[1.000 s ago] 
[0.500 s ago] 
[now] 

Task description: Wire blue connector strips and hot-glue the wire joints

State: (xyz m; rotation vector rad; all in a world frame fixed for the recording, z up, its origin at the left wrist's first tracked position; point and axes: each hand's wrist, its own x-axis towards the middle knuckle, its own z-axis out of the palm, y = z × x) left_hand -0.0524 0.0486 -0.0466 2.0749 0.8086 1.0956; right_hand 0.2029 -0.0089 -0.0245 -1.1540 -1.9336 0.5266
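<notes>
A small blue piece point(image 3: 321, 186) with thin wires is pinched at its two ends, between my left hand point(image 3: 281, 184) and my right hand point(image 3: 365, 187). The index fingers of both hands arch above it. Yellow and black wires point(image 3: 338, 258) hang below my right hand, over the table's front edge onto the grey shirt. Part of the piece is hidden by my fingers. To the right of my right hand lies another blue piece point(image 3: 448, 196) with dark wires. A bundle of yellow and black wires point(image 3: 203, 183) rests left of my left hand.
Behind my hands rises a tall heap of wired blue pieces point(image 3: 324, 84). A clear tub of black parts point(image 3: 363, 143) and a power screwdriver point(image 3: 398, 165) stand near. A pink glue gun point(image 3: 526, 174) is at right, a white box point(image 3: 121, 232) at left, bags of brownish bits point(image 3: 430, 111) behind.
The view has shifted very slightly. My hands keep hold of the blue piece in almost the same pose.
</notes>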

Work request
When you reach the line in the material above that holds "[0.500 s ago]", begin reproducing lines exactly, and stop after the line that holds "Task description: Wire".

Solution for this exercise
[0.500 s ago] 
[now] 

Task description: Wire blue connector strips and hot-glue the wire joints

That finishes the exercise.